> _TASK DIRECTIONS_
Leave out the images and output the records word for word.

> _SUPPLIED RECORDS_
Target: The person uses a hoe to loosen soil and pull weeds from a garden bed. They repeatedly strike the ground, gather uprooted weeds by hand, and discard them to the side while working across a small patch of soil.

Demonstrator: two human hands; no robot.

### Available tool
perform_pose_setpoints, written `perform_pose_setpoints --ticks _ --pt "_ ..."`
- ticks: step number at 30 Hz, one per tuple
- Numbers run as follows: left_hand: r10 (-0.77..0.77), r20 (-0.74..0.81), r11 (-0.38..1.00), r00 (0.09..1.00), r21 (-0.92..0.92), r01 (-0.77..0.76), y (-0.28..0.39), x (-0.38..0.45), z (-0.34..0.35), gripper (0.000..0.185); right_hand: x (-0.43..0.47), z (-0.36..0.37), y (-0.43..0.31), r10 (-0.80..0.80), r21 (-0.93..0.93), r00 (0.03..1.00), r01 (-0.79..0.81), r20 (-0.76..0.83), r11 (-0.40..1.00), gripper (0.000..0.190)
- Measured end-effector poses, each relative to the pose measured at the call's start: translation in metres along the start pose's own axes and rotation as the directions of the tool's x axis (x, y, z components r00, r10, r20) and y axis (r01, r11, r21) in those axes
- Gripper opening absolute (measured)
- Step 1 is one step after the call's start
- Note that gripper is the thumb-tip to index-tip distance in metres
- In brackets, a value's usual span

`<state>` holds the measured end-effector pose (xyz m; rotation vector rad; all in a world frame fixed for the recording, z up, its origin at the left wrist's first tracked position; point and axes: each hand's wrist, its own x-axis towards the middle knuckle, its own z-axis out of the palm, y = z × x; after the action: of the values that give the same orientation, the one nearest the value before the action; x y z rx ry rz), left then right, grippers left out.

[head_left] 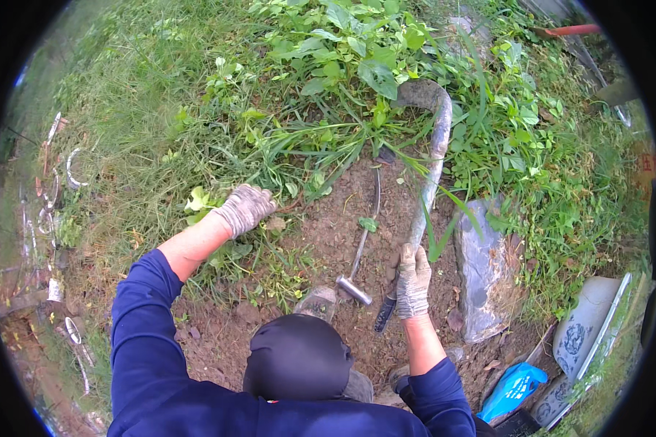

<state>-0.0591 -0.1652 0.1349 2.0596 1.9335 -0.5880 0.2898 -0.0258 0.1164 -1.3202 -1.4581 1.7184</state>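
My right hand (414, 281), in a grey striped work glove, grips a long hooked hand tool, apparently a sickle (433, 158), just above its black handle end. Its broad curved tip reaches into leafy weeds (355, 60). Out to the left, my left hand (246, 210), in a matching soiled glove, is curled into a fist low in the grass. A thin brown stem (292, 205) comes out at its fingers, though the grip itself is partly hidden. Between the hands, a thin bent metal rod (376, 196) with a silver cylinder (353, 290) lies on bare soil (333, 235).
A grey stone slab (481, 273) lies right of my right hand. Beyond it are a blue plastic bag (512, 389) bearing writing and a pale blue-patterned object (579, 328). A red handle (574, 30) shows at upper right. Pale curved debris (74, 169) lies far left.
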Motion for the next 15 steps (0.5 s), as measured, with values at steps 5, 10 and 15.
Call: perform_pose_setpoints --ticks 5,10,15 --pt "0.422 -0.273 0.904 0.864 0.198 -0.379 0.06 0.133 -0.042 0.017 0.034 -0.004 -0.003 0.348 0.364 0.936 -0.305 -0.055 0.88 0.032" --pt "0.328 -0.413 0.911 0.85 0.375 -0.17 0.057 0.26 -0.067 0.039 0.105 0.013 -0.048 0.329 0.602 0.928 -0.367 0.178 0.709 0.034" --pt "-0.059 -0.474 0.775 0.878 0.533 0.34 -0.016 0.316 -0.062 0.04 0.074 0.02 -0.025 0.635 0.425 0.769 -0.6 0.072 0.678 0.037"
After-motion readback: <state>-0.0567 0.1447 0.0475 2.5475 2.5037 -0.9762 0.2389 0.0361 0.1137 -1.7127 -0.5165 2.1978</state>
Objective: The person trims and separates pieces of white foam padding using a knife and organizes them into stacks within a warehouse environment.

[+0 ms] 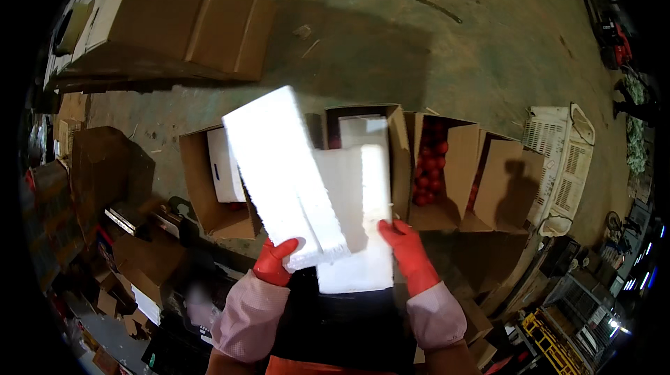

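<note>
In my left hand [273,263], which wears a red glove, is a long white foam board [272,145] with rough edges, gripped near its lower end and tilted to the left. My right hand [408,253], gloved the same way, pinches the right edge of a second white foam piece [375,200]. The two pieces meet or overlap near their lower ends. Both are held above a row of open cardboard boxes. The box [396,131] behind the right-hand piece has a white sheet [359,129] in it, partly hidden by the foam.
The left box [230,225] contains a white panel [223,166]. To the right, another holds red round fruit [429,173], beside a box with raised flaps [499,180]. White plastic crates [558,166] stand farther right. A big carton [188,19] is at the far left.
</note>
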Demonstrator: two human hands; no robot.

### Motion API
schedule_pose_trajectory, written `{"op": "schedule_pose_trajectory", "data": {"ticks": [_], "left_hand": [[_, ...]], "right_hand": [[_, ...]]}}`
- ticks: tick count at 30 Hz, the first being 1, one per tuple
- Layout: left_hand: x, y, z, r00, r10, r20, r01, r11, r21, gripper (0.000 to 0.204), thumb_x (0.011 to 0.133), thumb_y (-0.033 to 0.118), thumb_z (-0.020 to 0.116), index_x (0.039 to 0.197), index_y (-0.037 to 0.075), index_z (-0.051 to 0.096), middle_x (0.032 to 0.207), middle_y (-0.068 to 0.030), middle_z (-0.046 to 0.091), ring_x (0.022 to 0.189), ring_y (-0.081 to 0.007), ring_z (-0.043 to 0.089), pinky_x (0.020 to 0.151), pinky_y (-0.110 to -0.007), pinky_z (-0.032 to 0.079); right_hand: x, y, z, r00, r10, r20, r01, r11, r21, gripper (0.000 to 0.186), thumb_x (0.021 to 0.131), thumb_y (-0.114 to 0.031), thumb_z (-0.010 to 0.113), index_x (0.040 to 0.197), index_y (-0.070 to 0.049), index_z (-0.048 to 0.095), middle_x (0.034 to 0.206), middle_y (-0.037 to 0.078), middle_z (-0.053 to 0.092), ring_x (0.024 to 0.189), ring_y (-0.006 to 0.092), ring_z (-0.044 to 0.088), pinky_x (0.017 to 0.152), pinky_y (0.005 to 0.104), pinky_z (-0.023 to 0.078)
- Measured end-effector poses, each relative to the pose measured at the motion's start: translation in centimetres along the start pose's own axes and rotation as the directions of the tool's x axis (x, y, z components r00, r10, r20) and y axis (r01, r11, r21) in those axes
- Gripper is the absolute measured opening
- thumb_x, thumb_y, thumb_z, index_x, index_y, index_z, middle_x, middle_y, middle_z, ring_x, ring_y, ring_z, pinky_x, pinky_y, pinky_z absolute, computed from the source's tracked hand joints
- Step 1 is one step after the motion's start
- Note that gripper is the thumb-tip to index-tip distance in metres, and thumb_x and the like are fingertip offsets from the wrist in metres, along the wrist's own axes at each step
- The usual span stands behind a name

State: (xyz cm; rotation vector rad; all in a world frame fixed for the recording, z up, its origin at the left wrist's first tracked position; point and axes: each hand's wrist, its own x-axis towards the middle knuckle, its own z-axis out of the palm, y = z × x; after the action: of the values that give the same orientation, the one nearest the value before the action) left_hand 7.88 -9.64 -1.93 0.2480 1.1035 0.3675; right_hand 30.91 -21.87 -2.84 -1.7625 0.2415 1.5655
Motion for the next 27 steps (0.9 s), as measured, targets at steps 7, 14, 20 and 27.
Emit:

> _SOLUTION TO THIS TASK_
Target: The person uses a hoe to loosen soil and pull weeds from a garden bed. They repeatedly strike the ground, gather uprooted weeds by hand, and discard them to the side while working across a small patch of soil.

Demonstrator: two human hands; no robot.

### Available tool
perform_pose_setpoints, written `perform_pose_setpoints --ticks _ --pt "_ ..."`
- ticks: step number at 30 Hz, one per tuple
- Numbers run as follows: left_hand: r10 (-0.77..0.77), r20 (-0.74..0.81), r11 (-0.38..1.00), r00 (0.09..1.00), r21 (-0.92..0.92), r01 (-0.77..0.76), y (-0.28..0.39), x (-0.38..0.45), z (-0.34..0.35), gripper (0.000..0.185); right_hand: x (-0.43..0.47), z (-0.36..0.37), y (-0.43..0.31), r10 (-0.80..0.80), r21 (-0.93..0.93), r00 (0.03..1.00), r01 (-0.79..0.81), r20 (-0.76..0.83), r11 (-0.40..1.00), gripper (0.000..0.190)
- Measured end-effector poses, each relative to the pose measured at the call's start: translation in metres along the start pose's own axes and rotation as the directions of the tool's x axis (x, y, z components r00, r10, r20) and y axis (r01, r11, r21) in those axes
- Gripper opening absolute (measured)
- Step 1 is one step after the call's start
- Note that gripper is the thumb-tip to index-tip distance in metres
- In brackets, a value's usual span

`<state>` holds the measured end-effector pose (xyz m; rotation vector rad; all in a world frame fixed for the recording, z up, its origin at the left wrist's first tracked position; point and axes: each hand's wrist, its own x-axis towards the middle knuckle, its own z-axis out of the palm, y = z × x; after the action: of the values that give the same orientation, the one nearest the value before the action; x y z rx ry rz), left then right, grippers left out.

[head_left] 

<state>-0.0591 -0.1652 0.1349 2.0596 1.9335 -0.5880 0.2898 -0.0258 0.1164 -1.3202 -1.4581 1.7184</state>
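My right hand (414, 281), in a grey striped work glove, grips a long hooked hand tool, apparently a sickle (433, 158), just above its black handle end. Its broad curved tip reaches into leafy weeds (355, 60). Out to the left, my left hand (246, 210), in a matching soiled glove, is curled into a fist low in the grass. A thin brown stem (292, 205) comes out at its fingers, though the grip itself is partly hidden. Between the hands, a thin bent metal rod (376, 196) with a silver cylinder (353, 290) lies on bare soil (333, 235).
A grey stone slab (481, 273) lies right of my right hand. Beyond it are a blue plastic bag (512, 389) bearing writing and a pale blue-patterned object (579, 328). A red handle (574, 30) shows at upper right. Pale curved debris (74, 169) lies far left.
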Motion for the next 15 steps (0.5 s), as measured, with values at steps 5, 10 and 15.
Call: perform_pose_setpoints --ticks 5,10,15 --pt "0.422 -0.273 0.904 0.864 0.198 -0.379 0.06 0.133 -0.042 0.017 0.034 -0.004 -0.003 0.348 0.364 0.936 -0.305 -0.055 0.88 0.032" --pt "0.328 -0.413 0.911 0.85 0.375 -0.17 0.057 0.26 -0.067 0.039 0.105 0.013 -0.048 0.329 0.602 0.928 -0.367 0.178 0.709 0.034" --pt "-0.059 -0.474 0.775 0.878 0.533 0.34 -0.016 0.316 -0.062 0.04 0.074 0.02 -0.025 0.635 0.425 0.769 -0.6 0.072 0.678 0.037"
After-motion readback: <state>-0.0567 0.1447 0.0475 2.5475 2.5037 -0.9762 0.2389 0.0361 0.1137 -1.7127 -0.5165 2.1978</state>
Objective: The person trims and separates pieces of white foam padding using a knife and organizes them into stacks within a warehouse environment.

[+0 ms] 

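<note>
In my left hand [273,263], which wears a red glove, is a long white foam board [272,145] with rough edges, gripped near its lower end and tilted to the left. My right hand [408,253], gloved the same way, pinches the right edge of a second white foam piece [375,200]. The two pieces meet or overlap near their lower ends. Both are held above a row of open cardboard boxes. The box [396,131] behind the right-hand piece has a white sheet [359,129] in it, partly hidden by the foam.
The left box [230,225] contains a white panel [223,166]. To the right, another holds red round fruit [429,173], beside a box with raised flaps [499,180]. White plastic crates [558,166] stand farther right. A big carton [188,19] is at the far left.
</note>
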Demonstrator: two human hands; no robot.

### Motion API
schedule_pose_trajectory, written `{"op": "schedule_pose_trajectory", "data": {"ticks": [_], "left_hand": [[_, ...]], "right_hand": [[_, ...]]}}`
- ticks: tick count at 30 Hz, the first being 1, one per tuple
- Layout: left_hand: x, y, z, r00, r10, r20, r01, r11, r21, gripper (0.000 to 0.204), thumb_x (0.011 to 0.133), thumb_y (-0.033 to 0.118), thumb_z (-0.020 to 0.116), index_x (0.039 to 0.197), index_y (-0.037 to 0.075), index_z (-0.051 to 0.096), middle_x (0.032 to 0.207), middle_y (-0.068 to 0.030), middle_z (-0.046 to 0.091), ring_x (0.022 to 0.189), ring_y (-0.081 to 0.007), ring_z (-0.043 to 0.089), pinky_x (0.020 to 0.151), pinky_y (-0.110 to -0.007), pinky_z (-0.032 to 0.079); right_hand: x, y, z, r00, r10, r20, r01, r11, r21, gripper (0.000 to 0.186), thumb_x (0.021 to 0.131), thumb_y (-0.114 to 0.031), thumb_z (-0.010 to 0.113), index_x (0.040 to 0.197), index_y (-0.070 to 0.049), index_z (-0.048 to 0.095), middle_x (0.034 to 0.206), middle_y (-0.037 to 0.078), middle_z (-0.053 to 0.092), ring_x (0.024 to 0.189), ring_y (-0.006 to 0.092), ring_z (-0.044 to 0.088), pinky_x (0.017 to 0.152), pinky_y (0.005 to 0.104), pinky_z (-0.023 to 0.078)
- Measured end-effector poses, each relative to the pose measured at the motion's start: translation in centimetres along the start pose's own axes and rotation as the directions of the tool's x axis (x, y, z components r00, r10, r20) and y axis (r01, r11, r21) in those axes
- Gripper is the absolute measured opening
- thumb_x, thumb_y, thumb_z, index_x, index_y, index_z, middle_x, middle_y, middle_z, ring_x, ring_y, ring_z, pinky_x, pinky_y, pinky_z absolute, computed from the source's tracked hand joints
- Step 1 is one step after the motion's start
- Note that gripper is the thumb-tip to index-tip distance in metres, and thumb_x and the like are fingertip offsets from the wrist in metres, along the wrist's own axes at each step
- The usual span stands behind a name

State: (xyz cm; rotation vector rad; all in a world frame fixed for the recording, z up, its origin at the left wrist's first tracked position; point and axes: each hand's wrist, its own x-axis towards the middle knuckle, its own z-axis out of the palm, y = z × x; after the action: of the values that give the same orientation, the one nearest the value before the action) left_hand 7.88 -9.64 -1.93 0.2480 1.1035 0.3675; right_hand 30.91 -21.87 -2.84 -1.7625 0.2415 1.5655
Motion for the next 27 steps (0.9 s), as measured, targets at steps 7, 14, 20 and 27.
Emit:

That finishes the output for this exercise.